Na Suíça, Basileia superou pela segunda vez o recorde de junho, com 38,8°C, levando à paralisação da central nuclear de Beznau para evitar o superaquecimento das águas do rio utilizadas no resfriamento dos reatores. Estima-se que cerca de 193 milhões de pessoas em toda a Europa estejam expostas a temperaturas acima de 35°C, incluindo aproximadamente 75 milhões na Alemanha.
Embora a França esteja começando a ver uma diminuição do fenômeno, o governo alertou que a pressão sobre o sistema de saúde deve persistir. Após uma reunião do comitê interministerial de crise, presidida pelo primeiro-ministro Sébastien Lecornu, foi destacado que os efeitos do calor podem surgir com atraso, resultando em desidratação e agravamento de doenças.
Os hospitais e serviços de emergência na França relataram um aumento significativo na demanda, levando à ativação do Plan Blanc, um protocolo de emergência que mobiliza profissionais da saúde para reforçar as equipes. As chamadas ao Samu em Paris e nos subúrbios aumentaram em 80%, enquanto os prontos-socorros receberam 36% mais pacientes do que em um dia normal.
O sistema de saúde já enfrenta um pico de atividade relacionado à onda de calor, que não diminui imediatamente com a mudança do clima. A taxa de internação após atendimento de emergência permanece em cerca de 20%, subindo para mais de 50% entre pacientes com 75 anos ou mais. O governo também destacou que o número de ligações para serviços de emergência relacionadas a paradas cardíacas dobrou.

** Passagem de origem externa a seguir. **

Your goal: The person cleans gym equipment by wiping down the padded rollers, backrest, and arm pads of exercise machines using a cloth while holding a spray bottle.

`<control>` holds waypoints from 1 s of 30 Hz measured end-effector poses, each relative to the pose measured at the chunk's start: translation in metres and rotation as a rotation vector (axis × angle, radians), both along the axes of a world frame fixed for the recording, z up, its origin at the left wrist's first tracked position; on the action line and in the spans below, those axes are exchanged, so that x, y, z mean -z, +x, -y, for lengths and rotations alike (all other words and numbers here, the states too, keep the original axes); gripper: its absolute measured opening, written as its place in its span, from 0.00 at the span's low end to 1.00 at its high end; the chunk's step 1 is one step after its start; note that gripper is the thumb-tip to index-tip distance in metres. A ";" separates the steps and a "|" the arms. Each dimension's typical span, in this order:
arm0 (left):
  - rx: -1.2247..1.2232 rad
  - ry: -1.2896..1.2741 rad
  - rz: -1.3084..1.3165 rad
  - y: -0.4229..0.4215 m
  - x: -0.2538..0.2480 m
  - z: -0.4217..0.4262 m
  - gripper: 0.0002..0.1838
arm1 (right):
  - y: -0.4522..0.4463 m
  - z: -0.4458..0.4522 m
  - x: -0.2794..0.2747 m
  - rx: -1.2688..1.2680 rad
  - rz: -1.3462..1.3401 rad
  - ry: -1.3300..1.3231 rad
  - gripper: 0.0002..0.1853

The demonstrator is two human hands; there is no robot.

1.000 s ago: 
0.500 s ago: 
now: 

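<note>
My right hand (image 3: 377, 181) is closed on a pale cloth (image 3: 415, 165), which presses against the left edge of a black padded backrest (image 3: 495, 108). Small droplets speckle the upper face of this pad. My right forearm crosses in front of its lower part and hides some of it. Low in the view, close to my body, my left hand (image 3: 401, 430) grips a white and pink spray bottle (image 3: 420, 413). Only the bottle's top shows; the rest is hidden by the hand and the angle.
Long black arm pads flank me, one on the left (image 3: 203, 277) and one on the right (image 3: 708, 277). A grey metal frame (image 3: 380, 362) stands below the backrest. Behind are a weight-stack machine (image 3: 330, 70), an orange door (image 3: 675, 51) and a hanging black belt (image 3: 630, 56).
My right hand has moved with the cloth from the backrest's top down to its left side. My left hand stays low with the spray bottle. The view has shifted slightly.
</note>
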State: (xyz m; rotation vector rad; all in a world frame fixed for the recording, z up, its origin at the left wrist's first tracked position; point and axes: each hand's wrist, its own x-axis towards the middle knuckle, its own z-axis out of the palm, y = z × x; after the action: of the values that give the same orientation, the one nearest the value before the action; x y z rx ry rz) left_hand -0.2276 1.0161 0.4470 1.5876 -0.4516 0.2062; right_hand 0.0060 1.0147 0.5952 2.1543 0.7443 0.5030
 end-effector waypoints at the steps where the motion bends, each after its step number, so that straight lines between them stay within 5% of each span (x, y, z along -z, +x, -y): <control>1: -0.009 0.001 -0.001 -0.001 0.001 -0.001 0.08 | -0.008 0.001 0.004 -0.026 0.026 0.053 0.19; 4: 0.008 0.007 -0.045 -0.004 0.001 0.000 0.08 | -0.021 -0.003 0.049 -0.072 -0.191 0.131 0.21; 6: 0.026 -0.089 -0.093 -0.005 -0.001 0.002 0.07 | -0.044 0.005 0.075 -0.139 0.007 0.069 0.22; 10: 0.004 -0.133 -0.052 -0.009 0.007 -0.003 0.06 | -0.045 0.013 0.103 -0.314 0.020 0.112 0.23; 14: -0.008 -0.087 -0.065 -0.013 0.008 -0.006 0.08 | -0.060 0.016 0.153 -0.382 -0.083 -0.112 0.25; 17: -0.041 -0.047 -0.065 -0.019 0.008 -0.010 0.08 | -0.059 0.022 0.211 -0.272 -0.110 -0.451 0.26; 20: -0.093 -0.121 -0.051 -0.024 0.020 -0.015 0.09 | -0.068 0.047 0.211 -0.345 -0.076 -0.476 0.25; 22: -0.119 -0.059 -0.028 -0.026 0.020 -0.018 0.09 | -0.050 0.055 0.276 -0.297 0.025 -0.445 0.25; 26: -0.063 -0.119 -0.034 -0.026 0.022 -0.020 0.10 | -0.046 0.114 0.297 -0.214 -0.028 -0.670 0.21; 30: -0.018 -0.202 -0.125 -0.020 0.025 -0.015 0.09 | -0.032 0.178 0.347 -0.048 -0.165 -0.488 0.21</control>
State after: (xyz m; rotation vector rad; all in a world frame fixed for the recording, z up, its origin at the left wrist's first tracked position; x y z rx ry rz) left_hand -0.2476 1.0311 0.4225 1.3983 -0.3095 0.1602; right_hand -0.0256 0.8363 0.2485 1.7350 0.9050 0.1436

Diante do calor intenso, as autoridades recomendam que a população descanse, evite atividades físicas extenuantes, mantenha-se hidratada e preste atenção especial a crianças e idosos. Profissionais de saúde alertam sobre os riscos das altas temperaturas, especialmente para os jovens, com registros de casos de parada cardiorrespiratória entre aqueles que realizam esforço físico.